I'm Giving You All My Love

by ThatAloneOne



Series: I Won't Give Up On Us [5]
Category: Carmilla (Web Series)
Genre: Angst, Angst with a Happy Ending, Blanket Permission, Carmilla as Padmé, F/F, Force-Sensitive Carmilla, JEDI AU, Laura as Anakin, MARRIED HOLLSTEIN, Star Wars AU, The Dean as Palpatine, feat. LaF and Perry as R2D2 and C3PO
Language: English
Status: Completed
Published: 2017-01-10
Updated: 2017-01-10
Packaged: 2018-09-16 15:26:21
Rating: Teen And Up Audiences
Warnings: No Archive Warnings Apply
Chapters: 1
Words: 3,162
Publisher: archiveofourown.org
Story URL: https://archiveofourown.org/works/9277985
Author URL: https://archiveofourown.org/users/ThatAloneOne/pseuds/ThatAloneOne
Summary: After Mustafar, Laura figures out how to put herself back together.A few melted days into her exile, Laura had stalked to the top of the volcano and peered down. She stood at the edge long enough that she left a pair of melted bootprints behind when she left. They would still be there even now, a relic of her journey.Laura didn’t want to know what else she’d left behind.





	

**Author's Note:**

> You don't have to have read the whole series, but you should probably at least read Even The Stars, They Burn. 
> 
> Thank you LMoriarty for you know, saving me from approximately eighty billion typos. You're the best. I'm sorry I write so much angst? At least this one ends happily. Healing angst!

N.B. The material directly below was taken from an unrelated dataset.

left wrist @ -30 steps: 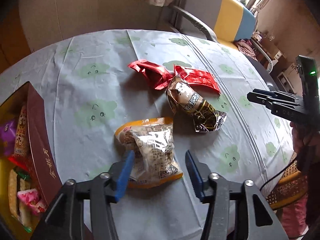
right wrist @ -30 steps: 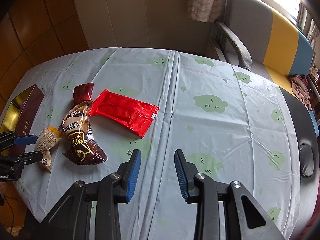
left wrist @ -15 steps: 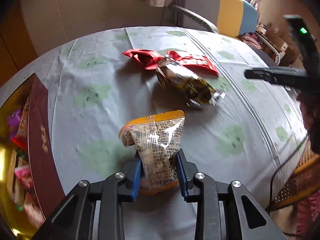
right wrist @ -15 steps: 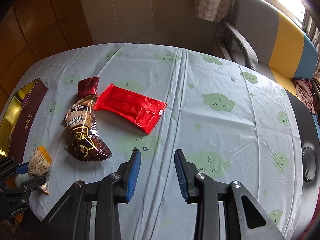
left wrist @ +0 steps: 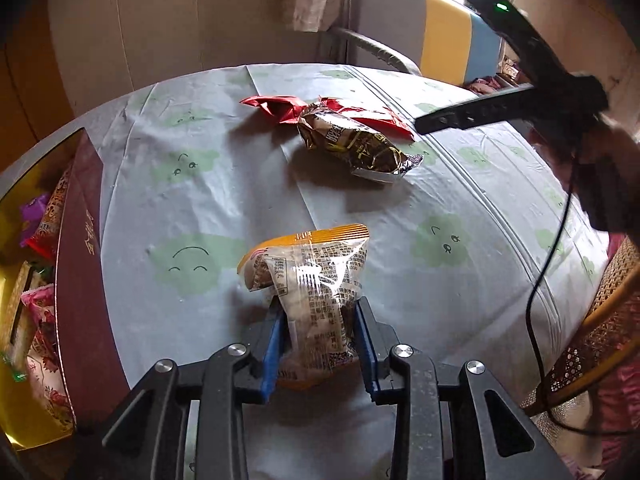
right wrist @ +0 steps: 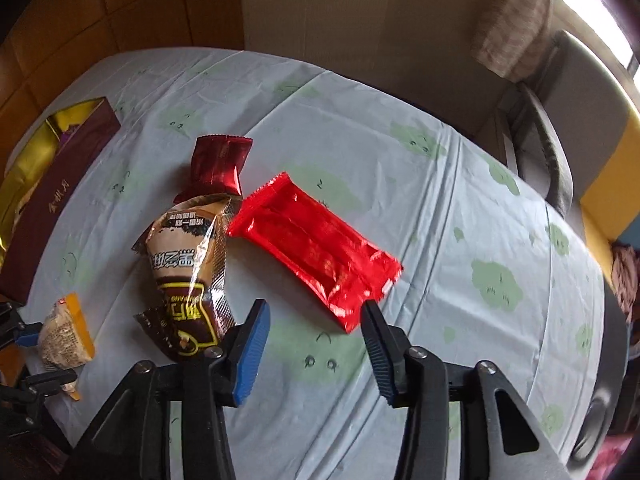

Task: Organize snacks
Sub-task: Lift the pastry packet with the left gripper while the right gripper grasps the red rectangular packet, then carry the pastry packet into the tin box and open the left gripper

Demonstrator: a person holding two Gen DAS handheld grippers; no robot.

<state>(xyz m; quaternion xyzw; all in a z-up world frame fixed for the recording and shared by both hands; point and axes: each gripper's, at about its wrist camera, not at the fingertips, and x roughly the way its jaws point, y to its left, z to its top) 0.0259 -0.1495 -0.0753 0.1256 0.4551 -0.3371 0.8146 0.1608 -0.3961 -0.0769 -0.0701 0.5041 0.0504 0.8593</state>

There was still ash on Laura’s hands, layered like her grief.

The first layer was from her first day, when she’d stepped from her ship and fallen to her knees on the unforgiving rock. And she had screamed, the sound reverberating enough through the Force to rattle the ship behind her.

The second, third, fourth, were from her days in wait. Her Master had ordered, and so it was done. Laura paced the surface of Mustafar, watching the flames roar like her heart, stepping to the edge of the lava and glaring out across the heat-rippled expanse. 

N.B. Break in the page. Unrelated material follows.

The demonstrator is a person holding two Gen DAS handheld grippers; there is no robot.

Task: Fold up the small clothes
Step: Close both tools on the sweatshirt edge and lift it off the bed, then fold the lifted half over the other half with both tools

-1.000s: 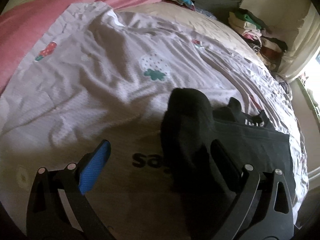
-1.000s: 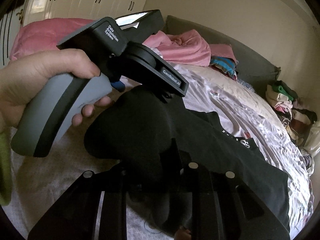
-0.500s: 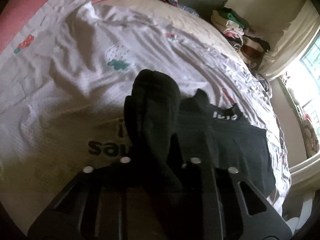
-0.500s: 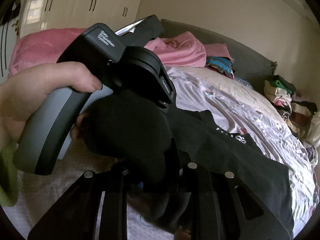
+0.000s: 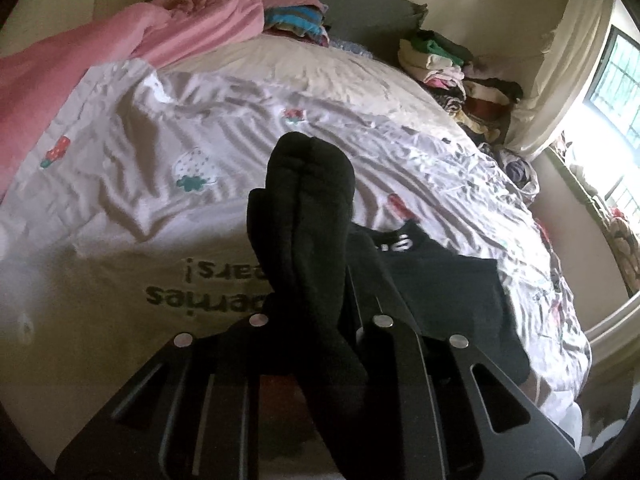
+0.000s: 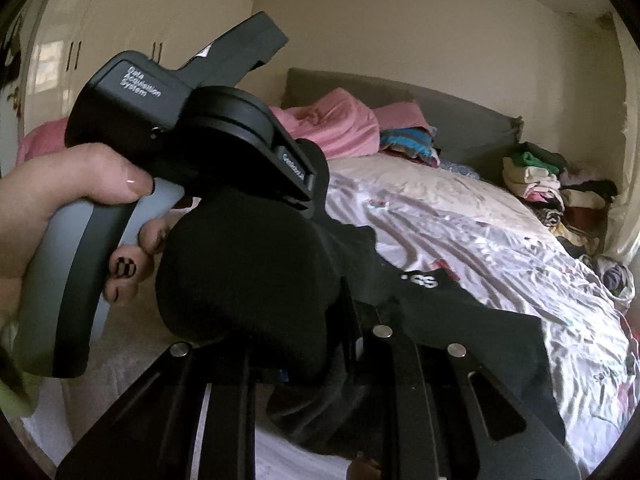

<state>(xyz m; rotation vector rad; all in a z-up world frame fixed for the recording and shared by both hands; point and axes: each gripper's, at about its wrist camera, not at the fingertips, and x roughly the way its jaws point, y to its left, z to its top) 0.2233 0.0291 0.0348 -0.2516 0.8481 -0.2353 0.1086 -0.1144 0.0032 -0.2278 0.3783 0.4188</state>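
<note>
A black sock point(image 5: 308, 184) sticks up thick and doubled between the jaws of my left gripper point(image 5: 316, 280), which is shut on it; whether it is one sock or a pair I cannot tell. In the right wrist view the same black sock point(image 6: 240, 264) bulges in front of my right gripper point(image 6: 304, 312), also shut on it. A hand point(image 6: 52, 200) holds the left gripper's grey handle point(image 6: 72, 264) right beside it. The fingertips of both grippers are hidden by the fabric. A black shirt point(image 5: 448, 292) with white lettering lies flat on the bed below and to the right.
The bed carries a white strawberry-print blanket point(image 5: 160, 148) with dark lettering. A pink duvet point(image 5: 132, 44) and striped clothes point(image 5: 294, 22) lie at its head. A pile of folded clothes point(image 5: 448, 64) sits at the far right corner, near a window point(image 5: 616, 80). White wardrobes point(image 6: 132, 32) stand behind.
My left gripper's jaws went from wide open to shut on the black sock. Both grippers then rose with it, away from the blanket, and the left device came closer to the right camera.
</note>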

On Mustafar, Laura had burned. She had let loose every single emotion that had smoldered in her. Anger, grief, rage, bitterness, despair, unadulterated _want_. She let every tether go, cutting herself free from the teachings of the Jedi. Laura burned with Mustafar’s core, molten and half-formed. 

The Force had sung on Mustafar, but not the sweet, few-note medley Laura had always heard before. Mustafar was deep, aching harmonies that rattled up through the layers of volcanic rock and soared from the bubbling lava. Mustafar ached in the Force loud enough to hear, its booming voice enough to drown out Laura’s niggling doubts.

She was here for a reason. Her Master had commanded it. And so she would wait.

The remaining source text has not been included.